Wednesday, 4 August 2021
Adjournment
Flood plain harvesting
Flood plain harvesting
Ms CUPPER (Mildura) (19:17): (5967) My adjournment matter is for the acting Minister for Water. The action I seek supports the request made by the member for Shepparton, and that is for the acting water minister to make a submission to the New South Wales Legislative Council’s inquiry into flood plain harvesting. Flood plain harvesting is not a new issue, but it takes on renewed significance given the increasing share foreign owners have in areas of the northern basin. Canada, for instance, now holds 841 000 megalitres of water entitlements in Australia. It is more than four times the amount of water they owned in Australia compared to just three years ago. To put that into perspective, 841 gigalitres is significantly larger than the water allocation given to the entire Victorian irrigation community. What is of concern to my electorate is the fact that major foreign players like Canada are being given too much control over the fate of our river system. Close to half of the water Canadian investors own in Australia is in the northern basin on an unregulated river system. They hold more than 400 gigalitres of water entitlements in a region where unconscionable water practices run rife.

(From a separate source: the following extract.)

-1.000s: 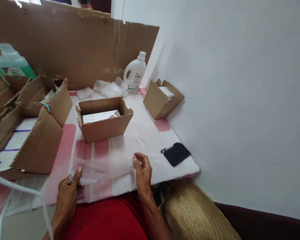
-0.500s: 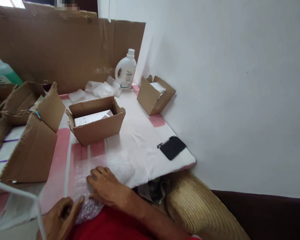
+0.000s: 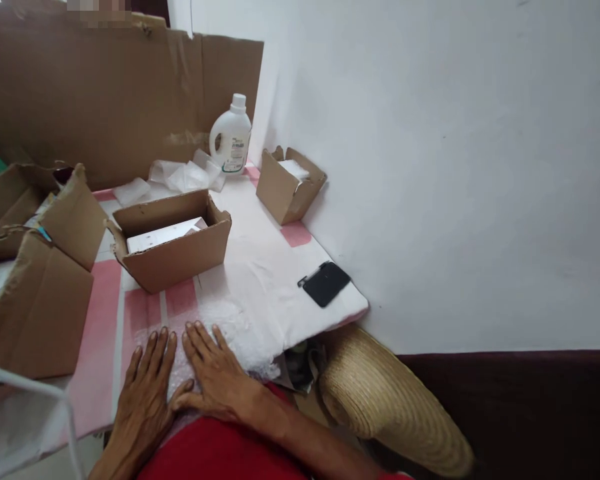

The entire southern basin, including the Mildura electorate, is at the mercy of decisions made further north. We pay the consequences for overextraction upstream, and we need to be able to hold flood plain harvesters to account. It is already bad enough that Australian entities have the ability to flood plain harvest in Queensland and New South Wales, but where foreign multinationals have the same opportunity it is worse and even more dangerous. They have no vested interest in the health of our river system. To them the Murray-Darling Basin is a cash cow half a world away from their home. The gulping up of water by overseas investment firms is not the problem. The problem is what they are allowed to do by virtue of holding significant water licences north of our borders.
Flood plain harvesting rigs the system in favour of deep-pocketed farming entities with expensive excavation equipment. It is effectively stealing from an otherwise regulated system, reducing what is left for farmers who are doing the right thing. Victoria has long led the way in terms of sacrifices made for the Murray-Darling Basin plan, and it is about time New South Wales did its fair share. We cannot risk a repeat of recent years, when the Goulburn and Murray rivers were pushing out unsustainably high flows just to make ends meet. We also cannot risk a repeat of the disastrous fish kills in the lower Darling. Regulation is desperately needed to prevent greedy actions in the northern basin. Submissions to the New South Wales parliamentary inquiry close on 13 August, and I would urge the Victorian government to continue its efforts to fight for better transparency and compliance across the entire basin.